EXERCISE INSTRUCTIONS —
Each entry must be returned exactly. None may be omitted.

SOURCE MATERIAL —
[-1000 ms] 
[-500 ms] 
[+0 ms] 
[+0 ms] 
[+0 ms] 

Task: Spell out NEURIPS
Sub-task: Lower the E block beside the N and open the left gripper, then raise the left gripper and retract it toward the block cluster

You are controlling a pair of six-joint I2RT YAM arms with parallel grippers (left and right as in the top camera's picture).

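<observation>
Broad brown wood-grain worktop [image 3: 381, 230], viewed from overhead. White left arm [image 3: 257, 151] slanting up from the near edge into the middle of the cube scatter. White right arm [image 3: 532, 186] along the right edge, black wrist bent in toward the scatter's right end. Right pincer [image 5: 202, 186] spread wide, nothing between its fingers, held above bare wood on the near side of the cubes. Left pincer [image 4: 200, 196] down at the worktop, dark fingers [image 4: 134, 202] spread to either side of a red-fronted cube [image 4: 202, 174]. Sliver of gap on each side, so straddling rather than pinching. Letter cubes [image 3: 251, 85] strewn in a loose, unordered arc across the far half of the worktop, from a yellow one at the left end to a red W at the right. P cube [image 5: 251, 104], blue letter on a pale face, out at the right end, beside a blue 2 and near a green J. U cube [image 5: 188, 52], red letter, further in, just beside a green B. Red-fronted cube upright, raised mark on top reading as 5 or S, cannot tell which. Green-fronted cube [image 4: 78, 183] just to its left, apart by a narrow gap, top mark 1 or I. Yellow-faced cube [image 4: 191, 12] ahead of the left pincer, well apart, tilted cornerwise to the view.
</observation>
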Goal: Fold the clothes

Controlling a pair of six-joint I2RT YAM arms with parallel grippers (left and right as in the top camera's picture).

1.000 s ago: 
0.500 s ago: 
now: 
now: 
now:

ANSWER FOR THE TASK —
[-1000 ms] 
[-500 ms] 
[+0 ms] 
[+0 ms] 
[+0 ms] 

Task: Spell out NEURIPS
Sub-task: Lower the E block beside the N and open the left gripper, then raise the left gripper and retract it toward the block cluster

You are controlling a pair of six-joint I2RT YAM arms with parallel grippers (left and right as in the top camera's picture).

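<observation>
Broad brown wood-grain worktop [image 3: 381, 230], viewed from overhead. White left arm [image 3: 257, 151] slanting up from the near edge into the middle of the cube scatter. White right arm [image 3: 532, 186] along the right edge, black wrist bent in toward the scatter's right end. Right pincer [image 5: 202, 186] spread wide, nothing between its fingers, held above bare wood on the near side of the cubes. Left pincer [image 4: 200, 196] down at the worktop, dark fingers [image 4: 134, 202] spread to either side of a red-fronted cube [image 4: 202, 174]. Sliver of gap on each side, so straddling rather than pinching. Letter cubes [image 3: 251, 85] strewn in a loose, unordered arc across the far half of the worktop, from a yellow one at the left end to a red W at the right. P cube [image 5: 251, 104], blue letter on a pale face, out at the right end, beside a blue 2 and near a green J. U cube [image 5: 188, 52], red letter, further in, just beside a green B. Red-fronted cube upright, raised mark on top reading as 5 or S, cannot tell which. Green-fronted cube [image 4: 78, 183] just to its left, apart by a narrow gap, top mark 1 or I. Yellow-faced cube [image 4: 191, 12] ahead of the left pincer, well apart, tilted cornerwise to the view.
</observation>
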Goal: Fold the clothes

Controlling a pair of six-joint I2RT YAM arms with parallel grippers (left and right as in the top camera's picture).

1.000 s ago: 
0.500 s ago: 
now: 
now: 
now:

Nothing else remains to be done in this exercise.